This morning, the ICC Appeals Chamber of the International Criminal Court (ICC) begin its hearings in the appeal of Jordan against the decision of the Pre-Trial Chamber that Jordan failed to comply with its obligations under the ICC Statute by failing to arrest Sudanese President Omar Al-Bashir when he visited Jordan. The hearings raise the question whether a party to the Statute must respect the immunity of the head of state of a non-party to the statute when the arrest of the latter is sought by the ICC. These are issues that have been discussed with respect to President Bashir from the moment when the warrant for his arrest was issued by the ICC. They have also been the subject of four (conflicting) decisions by the Pre Trial Chambers. It is now hoped that the Appeals Chamber will issue a decision that will settle the position of the ICC with respect to this issue. Over the course of this week, the Appeals Chamber will hear not only from Jordan and the Prosecutor but also from the African Union, the League of Arab States, and a number of academics that have been permitted to make submissions to the Chamber.
In July, AJIL Unbound, the online supplement to the American Journal of International Law, published a symposium on “The Rome Statute of Twenty”. That symposium, edited by Judge Theodor Meron & Professor Maggie Gardner, is composed of essays mostly by serving and past judges of the ICC and the ad hoc tribunals. It was a pleasure to be asked to contribute to that symposium. In my contribution, titled, “The Immunity of Heads of States of Non-Parties in the Early Years of the ICC”, I chose to write on the issues that have arisen in the Bashir Appeal. I have written on these issues before and summarise my views in the limited space I had in the AJIL Unbound essay. My introduction to the essay is as follows:
“More than any other international criminal tribunal, the International Criminal Court (ICC) has, in its early years, pursued cases against heads of state. The Court issued arrest warrants for President Omar al Bashir of Sudan and for Muammar Gaddafi while he was Libya’s head of state, and it charged Uhuru Kenyatta shortly before he became head of state of Kenya. These attempts to prosecute heads of states have not only led to tensions between the Court and the African Union, but also pit the desire to hold senior leaders accountable for grave international crimes against the customary international law principle that certain senior state officials—especially heads of state—have immunity from foreign criminal jurisdiction by virtue of their status, including immunity from arrestand their inviolability when abroad.
The institution of proceedings against Bashir and Gaddafi, as heads of states not party to the ICC Statute, has raised questions as to how the nature of the ICC as a treaty-based institution, whose Statute only binds parties to that treaty, should be reconciled with the Court’s exercise of jurisdiction in circumstances where the interests and/or legal rights of those non-party states are implicated.

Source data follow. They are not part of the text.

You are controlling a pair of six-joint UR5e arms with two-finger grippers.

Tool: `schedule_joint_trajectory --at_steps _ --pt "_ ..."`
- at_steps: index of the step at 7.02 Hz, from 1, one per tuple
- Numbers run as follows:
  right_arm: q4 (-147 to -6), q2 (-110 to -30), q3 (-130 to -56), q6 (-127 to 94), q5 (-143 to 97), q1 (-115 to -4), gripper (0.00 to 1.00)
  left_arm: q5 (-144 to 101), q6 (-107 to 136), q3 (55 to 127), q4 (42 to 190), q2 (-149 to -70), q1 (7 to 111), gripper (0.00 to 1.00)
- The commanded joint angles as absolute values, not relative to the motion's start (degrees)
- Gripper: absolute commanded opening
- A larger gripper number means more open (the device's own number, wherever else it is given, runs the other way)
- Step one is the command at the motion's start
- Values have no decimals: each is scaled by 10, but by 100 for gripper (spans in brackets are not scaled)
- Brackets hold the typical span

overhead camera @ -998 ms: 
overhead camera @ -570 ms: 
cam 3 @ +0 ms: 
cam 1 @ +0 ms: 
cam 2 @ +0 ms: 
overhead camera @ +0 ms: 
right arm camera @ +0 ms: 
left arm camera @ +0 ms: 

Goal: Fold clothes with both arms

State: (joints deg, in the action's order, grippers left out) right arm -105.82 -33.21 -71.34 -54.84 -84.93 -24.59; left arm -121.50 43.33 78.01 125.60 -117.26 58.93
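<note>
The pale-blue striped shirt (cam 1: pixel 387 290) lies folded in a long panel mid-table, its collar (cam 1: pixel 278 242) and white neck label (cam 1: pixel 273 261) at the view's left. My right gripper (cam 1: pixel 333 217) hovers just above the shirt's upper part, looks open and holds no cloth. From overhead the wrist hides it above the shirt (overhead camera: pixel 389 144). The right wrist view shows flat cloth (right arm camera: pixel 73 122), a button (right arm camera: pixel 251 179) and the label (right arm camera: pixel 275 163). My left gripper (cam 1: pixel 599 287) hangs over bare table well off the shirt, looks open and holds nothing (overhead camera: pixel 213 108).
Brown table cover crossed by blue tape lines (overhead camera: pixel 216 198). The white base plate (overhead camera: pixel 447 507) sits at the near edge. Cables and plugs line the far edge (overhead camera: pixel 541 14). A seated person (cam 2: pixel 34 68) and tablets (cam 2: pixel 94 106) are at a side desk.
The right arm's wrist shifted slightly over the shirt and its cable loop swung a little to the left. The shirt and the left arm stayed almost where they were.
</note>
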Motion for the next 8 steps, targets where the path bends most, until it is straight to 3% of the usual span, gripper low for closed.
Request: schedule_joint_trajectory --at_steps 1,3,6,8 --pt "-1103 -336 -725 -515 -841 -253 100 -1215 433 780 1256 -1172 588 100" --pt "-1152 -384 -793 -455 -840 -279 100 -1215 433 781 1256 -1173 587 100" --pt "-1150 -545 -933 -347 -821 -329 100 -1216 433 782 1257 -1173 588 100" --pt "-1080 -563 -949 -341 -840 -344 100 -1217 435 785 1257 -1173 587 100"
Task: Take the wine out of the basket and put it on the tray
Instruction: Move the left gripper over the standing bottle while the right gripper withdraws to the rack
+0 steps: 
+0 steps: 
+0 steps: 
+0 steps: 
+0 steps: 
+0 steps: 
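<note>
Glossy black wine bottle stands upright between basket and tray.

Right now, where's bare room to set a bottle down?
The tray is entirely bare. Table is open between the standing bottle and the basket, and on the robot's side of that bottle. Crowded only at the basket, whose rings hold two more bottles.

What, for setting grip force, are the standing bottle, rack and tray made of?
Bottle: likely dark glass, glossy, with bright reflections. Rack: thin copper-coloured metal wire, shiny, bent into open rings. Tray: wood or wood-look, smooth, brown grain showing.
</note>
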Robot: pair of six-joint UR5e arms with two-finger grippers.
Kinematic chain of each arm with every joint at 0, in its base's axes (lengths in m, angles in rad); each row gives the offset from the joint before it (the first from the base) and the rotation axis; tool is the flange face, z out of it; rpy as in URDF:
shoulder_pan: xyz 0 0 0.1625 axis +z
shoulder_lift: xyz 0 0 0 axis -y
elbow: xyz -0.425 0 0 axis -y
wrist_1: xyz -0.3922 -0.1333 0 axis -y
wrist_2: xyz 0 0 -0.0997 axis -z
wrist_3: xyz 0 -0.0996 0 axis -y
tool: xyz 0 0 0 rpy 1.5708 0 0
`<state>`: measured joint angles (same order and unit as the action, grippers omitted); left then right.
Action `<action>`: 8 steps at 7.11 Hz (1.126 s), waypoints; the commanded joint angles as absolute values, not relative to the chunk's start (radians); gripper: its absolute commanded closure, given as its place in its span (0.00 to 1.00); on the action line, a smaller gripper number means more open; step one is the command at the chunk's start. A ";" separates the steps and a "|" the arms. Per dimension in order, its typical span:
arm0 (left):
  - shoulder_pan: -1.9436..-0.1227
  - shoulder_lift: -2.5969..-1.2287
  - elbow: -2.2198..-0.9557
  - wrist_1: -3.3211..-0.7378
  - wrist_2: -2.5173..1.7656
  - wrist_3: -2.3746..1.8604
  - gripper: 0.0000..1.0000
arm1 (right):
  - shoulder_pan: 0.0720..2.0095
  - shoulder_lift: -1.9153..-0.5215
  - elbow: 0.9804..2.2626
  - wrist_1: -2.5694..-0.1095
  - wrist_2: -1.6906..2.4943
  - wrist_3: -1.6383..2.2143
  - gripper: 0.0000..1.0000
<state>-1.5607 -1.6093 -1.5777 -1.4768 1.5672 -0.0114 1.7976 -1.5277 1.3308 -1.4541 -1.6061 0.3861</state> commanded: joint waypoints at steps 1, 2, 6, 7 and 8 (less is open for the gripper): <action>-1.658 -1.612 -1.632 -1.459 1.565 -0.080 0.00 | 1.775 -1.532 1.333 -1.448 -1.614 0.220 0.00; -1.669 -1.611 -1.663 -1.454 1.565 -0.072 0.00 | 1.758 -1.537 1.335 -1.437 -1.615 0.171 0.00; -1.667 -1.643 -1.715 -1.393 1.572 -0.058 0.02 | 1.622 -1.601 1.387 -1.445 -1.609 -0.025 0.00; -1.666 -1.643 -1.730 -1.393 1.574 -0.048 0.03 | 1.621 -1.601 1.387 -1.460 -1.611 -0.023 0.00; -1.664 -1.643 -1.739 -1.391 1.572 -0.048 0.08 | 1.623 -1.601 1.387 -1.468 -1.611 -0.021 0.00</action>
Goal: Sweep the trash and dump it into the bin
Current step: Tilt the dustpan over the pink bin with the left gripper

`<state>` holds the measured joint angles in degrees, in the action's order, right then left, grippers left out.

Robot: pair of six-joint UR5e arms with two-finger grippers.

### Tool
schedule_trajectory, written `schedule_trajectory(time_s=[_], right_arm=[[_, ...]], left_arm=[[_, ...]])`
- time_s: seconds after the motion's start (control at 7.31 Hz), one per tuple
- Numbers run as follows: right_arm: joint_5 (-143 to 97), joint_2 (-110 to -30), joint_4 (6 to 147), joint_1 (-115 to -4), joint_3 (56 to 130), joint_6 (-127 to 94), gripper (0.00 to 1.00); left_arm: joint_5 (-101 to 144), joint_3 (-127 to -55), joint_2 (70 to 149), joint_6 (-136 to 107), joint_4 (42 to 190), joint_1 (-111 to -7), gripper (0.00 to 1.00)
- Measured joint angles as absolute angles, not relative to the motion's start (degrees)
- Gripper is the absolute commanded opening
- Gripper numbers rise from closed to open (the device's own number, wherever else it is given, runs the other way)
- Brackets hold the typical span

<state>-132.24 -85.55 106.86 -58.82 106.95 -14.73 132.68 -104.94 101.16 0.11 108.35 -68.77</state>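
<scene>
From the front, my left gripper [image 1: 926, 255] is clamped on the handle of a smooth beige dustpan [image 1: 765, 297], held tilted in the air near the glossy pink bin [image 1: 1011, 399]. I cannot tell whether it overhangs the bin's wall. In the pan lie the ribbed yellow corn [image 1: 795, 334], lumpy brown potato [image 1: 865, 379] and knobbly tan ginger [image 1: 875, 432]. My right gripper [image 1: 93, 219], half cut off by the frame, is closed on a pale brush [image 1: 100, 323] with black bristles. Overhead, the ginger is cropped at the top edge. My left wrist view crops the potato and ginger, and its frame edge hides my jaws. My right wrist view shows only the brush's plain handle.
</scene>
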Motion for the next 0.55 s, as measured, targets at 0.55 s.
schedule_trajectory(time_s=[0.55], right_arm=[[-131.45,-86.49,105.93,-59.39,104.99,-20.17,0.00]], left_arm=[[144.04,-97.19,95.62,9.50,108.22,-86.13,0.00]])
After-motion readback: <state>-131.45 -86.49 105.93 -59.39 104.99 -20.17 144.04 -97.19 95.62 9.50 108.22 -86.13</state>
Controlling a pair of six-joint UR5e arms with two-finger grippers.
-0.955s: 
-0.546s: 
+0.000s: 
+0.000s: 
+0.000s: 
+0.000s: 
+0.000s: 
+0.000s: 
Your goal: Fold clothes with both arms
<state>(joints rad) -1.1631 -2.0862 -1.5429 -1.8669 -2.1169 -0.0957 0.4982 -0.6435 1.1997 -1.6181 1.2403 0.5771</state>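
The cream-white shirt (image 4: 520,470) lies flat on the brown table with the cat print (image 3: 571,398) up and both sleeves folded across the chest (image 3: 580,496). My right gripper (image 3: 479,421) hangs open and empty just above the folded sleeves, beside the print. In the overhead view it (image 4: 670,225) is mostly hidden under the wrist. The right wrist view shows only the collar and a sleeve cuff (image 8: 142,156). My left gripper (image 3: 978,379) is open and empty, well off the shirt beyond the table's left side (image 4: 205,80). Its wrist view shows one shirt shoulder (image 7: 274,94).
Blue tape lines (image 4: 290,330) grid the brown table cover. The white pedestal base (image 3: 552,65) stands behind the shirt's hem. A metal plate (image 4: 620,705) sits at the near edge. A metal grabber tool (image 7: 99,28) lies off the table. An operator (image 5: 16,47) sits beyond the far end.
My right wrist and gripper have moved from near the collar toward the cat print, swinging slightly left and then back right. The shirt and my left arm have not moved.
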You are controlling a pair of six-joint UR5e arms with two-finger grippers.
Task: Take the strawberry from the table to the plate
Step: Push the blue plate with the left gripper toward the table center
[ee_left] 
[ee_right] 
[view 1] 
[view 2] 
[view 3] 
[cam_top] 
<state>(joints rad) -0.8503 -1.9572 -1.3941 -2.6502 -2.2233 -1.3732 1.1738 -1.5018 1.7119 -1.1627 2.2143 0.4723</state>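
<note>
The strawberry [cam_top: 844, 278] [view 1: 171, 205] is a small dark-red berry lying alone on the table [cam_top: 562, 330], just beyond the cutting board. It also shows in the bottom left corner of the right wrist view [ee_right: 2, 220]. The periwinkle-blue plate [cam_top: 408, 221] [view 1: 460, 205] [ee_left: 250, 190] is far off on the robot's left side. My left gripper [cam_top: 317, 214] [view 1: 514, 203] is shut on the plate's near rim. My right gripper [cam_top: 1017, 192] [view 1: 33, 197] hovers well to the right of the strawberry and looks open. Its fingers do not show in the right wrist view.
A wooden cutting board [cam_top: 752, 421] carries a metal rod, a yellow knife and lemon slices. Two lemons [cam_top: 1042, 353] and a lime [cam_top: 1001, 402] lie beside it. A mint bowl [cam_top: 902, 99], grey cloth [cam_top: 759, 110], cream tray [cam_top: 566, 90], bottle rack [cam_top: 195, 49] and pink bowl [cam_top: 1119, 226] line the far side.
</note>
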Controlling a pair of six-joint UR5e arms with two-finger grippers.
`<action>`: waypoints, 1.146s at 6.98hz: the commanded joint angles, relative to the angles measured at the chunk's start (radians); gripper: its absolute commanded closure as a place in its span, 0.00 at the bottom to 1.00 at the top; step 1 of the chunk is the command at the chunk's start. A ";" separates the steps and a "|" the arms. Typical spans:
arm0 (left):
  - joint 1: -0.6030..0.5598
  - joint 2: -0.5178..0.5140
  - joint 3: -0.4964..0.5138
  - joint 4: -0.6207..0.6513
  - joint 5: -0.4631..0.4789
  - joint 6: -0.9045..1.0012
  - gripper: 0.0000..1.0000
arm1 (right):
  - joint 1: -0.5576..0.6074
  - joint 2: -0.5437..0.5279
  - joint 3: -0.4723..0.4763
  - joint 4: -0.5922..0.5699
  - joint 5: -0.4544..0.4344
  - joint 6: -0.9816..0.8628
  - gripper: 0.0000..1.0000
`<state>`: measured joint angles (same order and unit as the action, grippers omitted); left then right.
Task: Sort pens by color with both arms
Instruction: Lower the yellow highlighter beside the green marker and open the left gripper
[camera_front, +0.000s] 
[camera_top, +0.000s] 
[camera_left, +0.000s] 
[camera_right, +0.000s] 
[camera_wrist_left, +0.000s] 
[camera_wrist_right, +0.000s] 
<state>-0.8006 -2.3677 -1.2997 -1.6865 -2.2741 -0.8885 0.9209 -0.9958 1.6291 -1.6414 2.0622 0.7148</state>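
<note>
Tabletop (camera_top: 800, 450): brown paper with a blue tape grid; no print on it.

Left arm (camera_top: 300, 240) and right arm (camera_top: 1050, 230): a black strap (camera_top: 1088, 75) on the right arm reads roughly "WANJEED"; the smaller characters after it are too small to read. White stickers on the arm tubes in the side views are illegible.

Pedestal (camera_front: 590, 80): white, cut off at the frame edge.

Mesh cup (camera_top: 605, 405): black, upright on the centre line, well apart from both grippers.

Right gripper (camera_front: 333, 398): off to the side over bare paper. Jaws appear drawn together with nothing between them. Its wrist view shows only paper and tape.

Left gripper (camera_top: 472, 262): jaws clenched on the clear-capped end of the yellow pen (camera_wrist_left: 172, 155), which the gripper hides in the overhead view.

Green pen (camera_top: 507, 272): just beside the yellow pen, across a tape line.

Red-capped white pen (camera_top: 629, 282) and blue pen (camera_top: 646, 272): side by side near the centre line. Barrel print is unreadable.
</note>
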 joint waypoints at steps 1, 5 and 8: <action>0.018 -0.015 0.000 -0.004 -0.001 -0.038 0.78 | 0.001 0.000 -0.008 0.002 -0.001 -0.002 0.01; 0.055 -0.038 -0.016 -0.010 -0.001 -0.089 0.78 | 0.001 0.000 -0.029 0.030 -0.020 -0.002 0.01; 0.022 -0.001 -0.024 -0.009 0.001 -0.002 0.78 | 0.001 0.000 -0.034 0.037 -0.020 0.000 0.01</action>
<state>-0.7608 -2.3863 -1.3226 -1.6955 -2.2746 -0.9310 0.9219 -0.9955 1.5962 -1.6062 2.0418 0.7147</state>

The way in which the Court, states, and the Security Council have dealt with head-of-state immunity over the last decade has damaged the Court’s authority. Not only has the Court’s request for the arrest and surrender of Bashir not been respected by states, but the Court’s own actions on the issue have also been unsatisfactory. Although Pre-Trial Chambers (PTCs) have consistently concluded that the position of the accused as a head of state does not exempt the accused from proceedings before the Court or from arrest by states parties, they have offered different and inconsistent reasons. For the first time, the matter is before the Appeals Chamber, which has an opportunity to bring much needed clarity to the legal issues.”